Only the lines containing the string "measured" are needed; copy all of them from the listing.
Segment Open
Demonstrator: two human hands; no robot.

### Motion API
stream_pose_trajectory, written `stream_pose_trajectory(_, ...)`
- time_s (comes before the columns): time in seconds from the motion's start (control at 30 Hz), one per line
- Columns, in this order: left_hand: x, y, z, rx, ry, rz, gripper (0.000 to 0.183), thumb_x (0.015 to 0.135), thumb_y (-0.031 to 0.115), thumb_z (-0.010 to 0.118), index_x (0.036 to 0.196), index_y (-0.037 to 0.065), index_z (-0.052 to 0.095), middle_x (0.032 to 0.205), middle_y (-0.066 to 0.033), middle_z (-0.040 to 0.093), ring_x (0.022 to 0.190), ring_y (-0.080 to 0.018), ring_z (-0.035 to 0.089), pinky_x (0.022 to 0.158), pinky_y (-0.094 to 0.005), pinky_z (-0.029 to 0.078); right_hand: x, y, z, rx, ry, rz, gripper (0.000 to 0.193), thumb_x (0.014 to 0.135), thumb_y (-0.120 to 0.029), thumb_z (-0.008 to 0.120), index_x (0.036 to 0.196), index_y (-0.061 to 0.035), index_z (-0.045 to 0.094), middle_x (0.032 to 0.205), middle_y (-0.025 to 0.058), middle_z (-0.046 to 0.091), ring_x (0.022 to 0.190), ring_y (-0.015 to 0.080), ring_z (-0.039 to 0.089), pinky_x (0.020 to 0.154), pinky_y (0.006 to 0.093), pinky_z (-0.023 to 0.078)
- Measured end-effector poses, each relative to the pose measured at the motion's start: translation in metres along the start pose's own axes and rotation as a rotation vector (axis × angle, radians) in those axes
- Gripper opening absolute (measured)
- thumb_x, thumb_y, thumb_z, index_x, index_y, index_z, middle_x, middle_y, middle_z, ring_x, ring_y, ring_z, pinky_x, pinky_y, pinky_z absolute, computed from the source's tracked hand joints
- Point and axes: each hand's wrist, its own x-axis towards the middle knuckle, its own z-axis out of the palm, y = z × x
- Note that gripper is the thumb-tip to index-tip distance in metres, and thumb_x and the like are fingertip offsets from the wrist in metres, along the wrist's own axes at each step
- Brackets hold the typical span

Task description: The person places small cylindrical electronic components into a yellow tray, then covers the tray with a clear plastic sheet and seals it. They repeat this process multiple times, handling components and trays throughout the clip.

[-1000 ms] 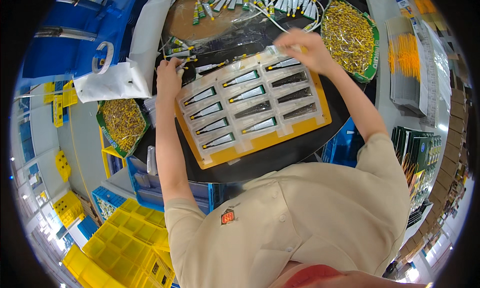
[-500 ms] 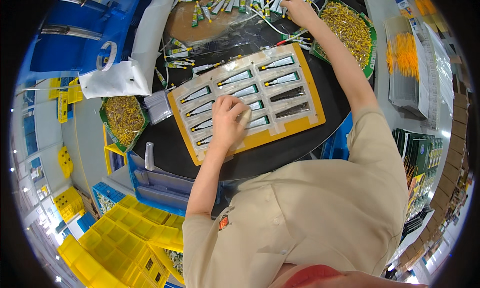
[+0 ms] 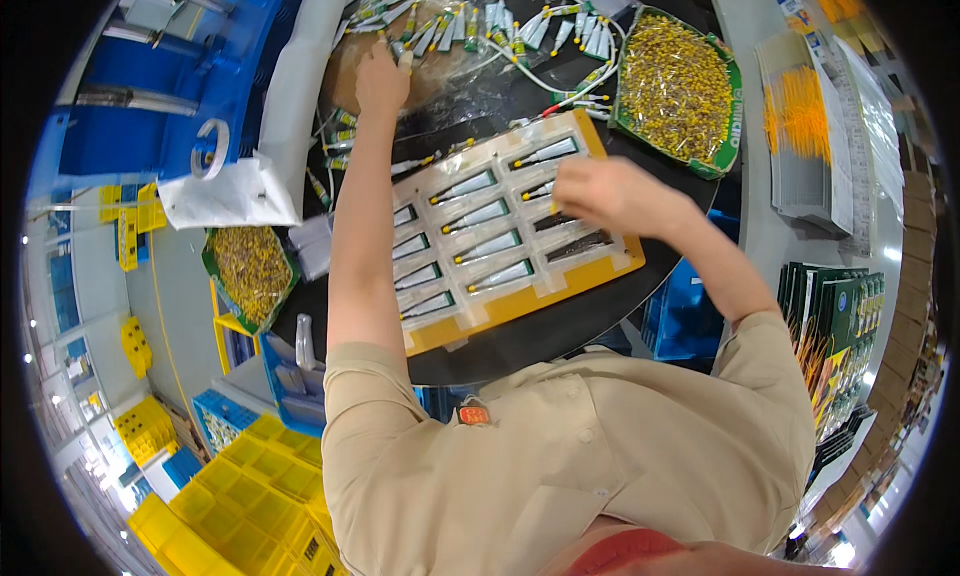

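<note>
A tan tray [image 3: 430, 336] with clear moulded slots lies tilted on the black table, many slots holding small silver-and-green tubes [image 3: 475, 216] with dark or yellow tips. Over its right column, my right hand [image 3: 615, 194] is closed, slightly blurred. A yellow tip peeks out under its fingertips; the rest of that tube is hidden. Slots beside and below this hand look dark, without a tube. At the far left, my left hand [image 3: 382, 84] reaches to the loose tubes [image 3: 440, 31], index finger and thumb apart, close to one tube.
Green-edged boxes of yellow-tipped small parts stand right [image 3: 675, 91] and left [image 3: 250, 271] of the tray. A white cable [image 3: 540, 76] curls among the tubes. Blue shelving [image 3: 150, 96] is at the left, yellow bins [image 3: 240, 486] at the lower left, and orange sticks [image 3: 797, 116] at the right.
My left hand has left the tray and moved up to the loose tubes. My right hand has come from the far pile down to the tray's right column.
</note>
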Motion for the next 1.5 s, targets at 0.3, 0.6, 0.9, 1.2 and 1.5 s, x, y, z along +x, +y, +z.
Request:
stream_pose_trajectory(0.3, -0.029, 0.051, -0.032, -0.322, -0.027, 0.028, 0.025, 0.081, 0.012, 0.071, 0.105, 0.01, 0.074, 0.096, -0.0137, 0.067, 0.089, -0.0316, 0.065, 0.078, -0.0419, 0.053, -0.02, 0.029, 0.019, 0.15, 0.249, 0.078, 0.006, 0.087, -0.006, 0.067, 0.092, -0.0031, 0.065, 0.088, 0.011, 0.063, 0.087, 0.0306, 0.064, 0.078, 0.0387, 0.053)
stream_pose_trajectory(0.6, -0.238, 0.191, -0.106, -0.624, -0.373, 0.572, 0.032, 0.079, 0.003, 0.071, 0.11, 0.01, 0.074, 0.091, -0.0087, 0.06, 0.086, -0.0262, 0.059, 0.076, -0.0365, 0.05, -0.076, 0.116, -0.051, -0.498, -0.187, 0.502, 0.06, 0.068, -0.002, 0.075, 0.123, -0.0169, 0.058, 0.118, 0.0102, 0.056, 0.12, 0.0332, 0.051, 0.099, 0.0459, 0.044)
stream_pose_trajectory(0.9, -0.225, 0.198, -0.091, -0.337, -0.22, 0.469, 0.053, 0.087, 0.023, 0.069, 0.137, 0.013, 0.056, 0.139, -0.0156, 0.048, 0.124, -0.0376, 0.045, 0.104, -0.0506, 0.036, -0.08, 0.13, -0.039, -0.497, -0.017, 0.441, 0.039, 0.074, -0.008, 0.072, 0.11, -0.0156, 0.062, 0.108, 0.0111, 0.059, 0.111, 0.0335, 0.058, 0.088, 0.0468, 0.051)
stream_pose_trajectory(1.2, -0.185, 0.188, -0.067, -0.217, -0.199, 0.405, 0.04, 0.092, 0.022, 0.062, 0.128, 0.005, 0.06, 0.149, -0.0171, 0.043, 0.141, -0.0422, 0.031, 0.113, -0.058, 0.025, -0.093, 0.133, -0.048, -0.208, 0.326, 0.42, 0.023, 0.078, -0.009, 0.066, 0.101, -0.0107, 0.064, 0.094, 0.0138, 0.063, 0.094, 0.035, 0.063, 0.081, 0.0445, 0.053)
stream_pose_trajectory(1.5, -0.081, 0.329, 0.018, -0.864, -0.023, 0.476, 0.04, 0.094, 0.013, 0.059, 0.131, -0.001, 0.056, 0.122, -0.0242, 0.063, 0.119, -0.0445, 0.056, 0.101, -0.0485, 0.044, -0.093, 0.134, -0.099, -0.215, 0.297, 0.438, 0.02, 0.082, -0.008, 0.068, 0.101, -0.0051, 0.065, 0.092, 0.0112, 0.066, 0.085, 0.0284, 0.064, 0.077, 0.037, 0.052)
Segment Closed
Problem solution:
- Measured end-effector poses, each relative to the pose measured at the motion's start: translation in metres along the start pose's own axes and rotation as a rotation vector (axis × angle, radians) in those axes
- Gripper opening absolute (measured)

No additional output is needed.